Greatest Over-The-Prime Early 21th Century Street Bike From A “Boutique” Model That’s Actually Simply One other Bike From A Enormous Bike Firm
Whereas I embrace and espouse the traditional metal ethos, as a recovering roadie of a sure age, there’s an plain pleasure in using the unique bikes that have been nicely past your attain while you have been in your “prime.” It seems like I’ve lastly arrived–20 years later, and at a spot the place no one else needs to be anymore, however higher late than by no means, proper?
Greatest Bike I All the time Dismissed As A Rolling Joke However Is Really Surprisingly Enjoyable And Fascinating
I’m nonetheless ready for Outdoors to publish my newest column during which I share what I realized from one of many Trek engineers who designed this factor. (I actually ought to begin a weblog the place I can publish stuff at any time when I would like.) However what I’ll say concerning the Y-Ferl is that, whereas superficially it’s the antithesis of all the things I stand for, additionally it is one of many few bikes that takes true benefit of The Crabon, and for that it has earned my respect.

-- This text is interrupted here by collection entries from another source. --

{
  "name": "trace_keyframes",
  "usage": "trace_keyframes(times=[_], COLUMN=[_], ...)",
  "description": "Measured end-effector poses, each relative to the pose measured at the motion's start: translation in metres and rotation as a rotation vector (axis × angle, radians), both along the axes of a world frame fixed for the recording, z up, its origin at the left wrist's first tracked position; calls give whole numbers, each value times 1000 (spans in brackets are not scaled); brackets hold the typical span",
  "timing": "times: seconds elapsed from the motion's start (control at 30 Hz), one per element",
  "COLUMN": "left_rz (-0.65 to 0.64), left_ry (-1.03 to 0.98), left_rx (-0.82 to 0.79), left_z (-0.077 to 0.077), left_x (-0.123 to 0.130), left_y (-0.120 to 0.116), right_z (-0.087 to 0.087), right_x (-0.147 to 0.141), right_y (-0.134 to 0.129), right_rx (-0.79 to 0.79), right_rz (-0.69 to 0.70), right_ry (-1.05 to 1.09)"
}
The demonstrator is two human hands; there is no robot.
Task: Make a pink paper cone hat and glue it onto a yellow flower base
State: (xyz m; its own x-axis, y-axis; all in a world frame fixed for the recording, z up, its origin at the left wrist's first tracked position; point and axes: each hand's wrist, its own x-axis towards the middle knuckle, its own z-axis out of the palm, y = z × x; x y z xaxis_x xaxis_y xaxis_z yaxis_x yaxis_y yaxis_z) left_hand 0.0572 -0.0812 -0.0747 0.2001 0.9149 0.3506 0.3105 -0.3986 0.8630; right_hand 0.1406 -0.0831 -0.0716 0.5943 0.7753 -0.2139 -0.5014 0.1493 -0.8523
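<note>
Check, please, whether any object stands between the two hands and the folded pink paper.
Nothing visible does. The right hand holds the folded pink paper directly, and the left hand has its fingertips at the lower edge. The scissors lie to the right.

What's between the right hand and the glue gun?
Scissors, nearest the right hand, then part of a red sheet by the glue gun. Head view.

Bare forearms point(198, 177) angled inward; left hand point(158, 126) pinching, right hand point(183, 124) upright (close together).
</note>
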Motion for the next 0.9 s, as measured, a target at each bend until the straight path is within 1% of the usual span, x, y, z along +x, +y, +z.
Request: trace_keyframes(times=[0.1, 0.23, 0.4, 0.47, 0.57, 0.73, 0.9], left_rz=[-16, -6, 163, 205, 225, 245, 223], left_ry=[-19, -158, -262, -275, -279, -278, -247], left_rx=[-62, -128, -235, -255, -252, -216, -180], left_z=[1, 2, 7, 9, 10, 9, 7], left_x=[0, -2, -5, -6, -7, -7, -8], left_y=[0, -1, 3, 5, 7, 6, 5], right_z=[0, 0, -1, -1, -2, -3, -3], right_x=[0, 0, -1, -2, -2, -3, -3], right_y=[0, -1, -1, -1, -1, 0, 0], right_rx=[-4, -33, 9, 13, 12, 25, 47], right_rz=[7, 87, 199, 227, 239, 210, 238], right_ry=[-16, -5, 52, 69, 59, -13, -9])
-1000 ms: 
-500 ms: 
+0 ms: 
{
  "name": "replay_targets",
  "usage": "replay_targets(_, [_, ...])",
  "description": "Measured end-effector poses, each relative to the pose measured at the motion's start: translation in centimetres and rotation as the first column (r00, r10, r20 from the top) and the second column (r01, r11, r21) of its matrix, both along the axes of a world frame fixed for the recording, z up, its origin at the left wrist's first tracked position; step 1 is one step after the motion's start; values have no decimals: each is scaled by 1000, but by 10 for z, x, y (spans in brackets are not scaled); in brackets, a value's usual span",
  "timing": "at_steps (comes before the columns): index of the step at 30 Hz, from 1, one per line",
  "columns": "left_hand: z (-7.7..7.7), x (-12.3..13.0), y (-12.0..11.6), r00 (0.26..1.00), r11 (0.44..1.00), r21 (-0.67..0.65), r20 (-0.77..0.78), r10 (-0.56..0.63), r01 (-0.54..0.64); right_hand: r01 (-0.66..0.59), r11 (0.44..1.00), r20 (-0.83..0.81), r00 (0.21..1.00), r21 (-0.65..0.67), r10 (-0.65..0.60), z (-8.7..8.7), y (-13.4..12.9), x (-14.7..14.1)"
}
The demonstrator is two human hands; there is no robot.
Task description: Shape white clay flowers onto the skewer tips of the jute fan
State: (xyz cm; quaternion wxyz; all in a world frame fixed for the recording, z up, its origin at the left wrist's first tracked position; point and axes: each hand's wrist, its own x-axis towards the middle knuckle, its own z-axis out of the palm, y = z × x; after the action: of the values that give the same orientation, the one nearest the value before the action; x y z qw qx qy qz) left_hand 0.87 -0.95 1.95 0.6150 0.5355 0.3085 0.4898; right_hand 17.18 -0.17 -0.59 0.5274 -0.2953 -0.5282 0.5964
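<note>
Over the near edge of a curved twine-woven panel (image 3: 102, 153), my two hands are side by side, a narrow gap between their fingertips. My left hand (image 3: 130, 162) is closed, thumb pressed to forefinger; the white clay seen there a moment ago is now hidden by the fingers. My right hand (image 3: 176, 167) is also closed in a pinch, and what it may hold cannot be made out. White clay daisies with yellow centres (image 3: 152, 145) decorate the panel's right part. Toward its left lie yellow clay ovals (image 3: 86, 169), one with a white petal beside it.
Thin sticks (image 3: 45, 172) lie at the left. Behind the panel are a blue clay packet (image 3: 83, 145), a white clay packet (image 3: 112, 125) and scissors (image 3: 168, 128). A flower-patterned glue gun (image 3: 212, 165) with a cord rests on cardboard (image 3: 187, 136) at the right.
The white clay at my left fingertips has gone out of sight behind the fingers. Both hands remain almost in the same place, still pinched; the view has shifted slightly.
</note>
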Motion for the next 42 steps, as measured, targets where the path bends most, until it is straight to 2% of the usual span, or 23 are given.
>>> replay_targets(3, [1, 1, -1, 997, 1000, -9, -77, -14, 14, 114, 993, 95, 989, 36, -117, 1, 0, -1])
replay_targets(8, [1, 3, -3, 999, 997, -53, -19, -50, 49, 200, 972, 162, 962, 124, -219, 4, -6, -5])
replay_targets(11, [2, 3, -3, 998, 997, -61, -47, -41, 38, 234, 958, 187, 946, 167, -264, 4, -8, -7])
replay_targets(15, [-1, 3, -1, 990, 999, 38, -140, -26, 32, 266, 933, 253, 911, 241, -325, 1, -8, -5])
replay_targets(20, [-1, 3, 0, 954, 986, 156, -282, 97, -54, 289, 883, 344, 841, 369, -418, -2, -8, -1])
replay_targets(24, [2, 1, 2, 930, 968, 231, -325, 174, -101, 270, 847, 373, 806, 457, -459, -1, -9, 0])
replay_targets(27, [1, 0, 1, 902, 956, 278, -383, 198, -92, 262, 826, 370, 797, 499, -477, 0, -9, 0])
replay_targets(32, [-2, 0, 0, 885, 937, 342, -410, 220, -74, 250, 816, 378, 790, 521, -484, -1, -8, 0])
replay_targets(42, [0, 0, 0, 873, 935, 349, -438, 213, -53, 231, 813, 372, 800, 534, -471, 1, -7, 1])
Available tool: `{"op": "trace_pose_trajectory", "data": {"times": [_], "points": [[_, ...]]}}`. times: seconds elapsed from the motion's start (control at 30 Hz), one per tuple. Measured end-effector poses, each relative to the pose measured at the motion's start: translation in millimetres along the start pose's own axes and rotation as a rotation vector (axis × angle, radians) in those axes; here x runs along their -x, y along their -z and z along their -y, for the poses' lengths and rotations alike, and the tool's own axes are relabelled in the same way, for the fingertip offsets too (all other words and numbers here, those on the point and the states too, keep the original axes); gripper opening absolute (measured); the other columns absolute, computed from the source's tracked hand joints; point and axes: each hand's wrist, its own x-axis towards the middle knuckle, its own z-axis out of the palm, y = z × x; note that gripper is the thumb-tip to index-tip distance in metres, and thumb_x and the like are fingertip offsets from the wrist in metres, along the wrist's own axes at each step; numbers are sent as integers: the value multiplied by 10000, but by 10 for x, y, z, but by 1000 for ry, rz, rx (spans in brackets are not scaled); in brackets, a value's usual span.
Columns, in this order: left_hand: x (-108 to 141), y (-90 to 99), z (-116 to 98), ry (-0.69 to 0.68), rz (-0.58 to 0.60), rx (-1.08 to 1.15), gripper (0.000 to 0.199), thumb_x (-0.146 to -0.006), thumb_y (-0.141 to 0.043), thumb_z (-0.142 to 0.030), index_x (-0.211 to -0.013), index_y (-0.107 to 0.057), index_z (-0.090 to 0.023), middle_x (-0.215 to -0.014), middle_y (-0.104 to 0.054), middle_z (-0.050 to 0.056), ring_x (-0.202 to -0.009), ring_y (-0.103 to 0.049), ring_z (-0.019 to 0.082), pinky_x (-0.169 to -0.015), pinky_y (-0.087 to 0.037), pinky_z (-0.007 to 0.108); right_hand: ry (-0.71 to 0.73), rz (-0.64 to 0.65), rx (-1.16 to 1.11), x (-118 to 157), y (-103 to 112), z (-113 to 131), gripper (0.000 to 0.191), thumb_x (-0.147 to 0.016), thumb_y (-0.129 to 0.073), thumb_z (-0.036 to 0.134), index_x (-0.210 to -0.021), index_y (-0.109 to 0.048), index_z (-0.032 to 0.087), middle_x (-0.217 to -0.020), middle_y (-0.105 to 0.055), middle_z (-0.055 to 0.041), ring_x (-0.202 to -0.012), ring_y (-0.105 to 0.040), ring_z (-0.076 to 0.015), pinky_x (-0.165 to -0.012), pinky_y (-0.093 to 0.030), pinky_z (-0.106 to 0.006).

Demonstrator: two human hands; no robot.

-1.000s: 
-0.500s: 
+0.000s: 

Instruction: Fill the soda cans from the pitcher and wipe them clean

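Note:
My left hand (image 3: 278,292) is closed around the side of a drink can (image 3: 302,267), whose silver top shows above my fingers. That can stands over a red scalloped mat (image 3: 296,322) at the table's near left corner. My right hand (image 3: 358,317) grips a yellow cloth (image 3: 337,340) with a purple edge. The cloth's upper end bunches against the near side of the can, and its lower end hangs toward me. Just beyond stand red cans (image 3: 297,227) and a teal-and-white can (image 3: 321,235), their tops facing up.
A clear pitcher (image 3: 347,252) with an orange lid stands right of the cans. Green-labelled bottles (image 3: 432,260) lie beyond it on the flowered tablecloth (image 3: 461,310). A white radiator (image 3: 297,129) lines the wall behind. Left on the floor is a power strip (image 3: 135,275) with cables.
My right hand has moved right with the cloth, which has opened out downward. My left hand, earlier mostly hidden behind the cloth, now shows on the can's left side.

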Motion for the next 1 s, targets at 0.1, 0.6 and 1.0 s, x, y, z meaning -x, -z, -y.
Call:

The LeMond is half-crabon, however other than being a bit of lighter and looking out cool (when you’re into that form of factor) there’s actually no purpose for the crabon–and even the titanium for that matter, and I believe I’d get pleasure from using one in all its metal contemporaries simply as a lot. The Y-Foil nevertheless makes use of crabon to create a very distinctive body that might be roughly unattainable in another materials and nets the rider not solely aero advantages however a delicate suspension impact that I have to admit is quite enchanting. After all you may get a lot the identical impact from a pair of higher-volume tires, and nowadays I don’t experience almost quick sufficient to comprehend any of the aero advantages, however within the context of a late-90s race bike I give Trek credit score for pulling off what it got down to do, and it’s a enjoyable bike to experience simply so long as you’re ready to simply accept the power to hold just one water bottle, in addition to the truth that if it’s even a bit of moist out that water bottle might be completely coated in highway grit because of the lack of a seat tube.
So which can win? I dunno, however I’m going to move out for a experience on one in all them now, which can hopefully carry me nearer to a remaining determination.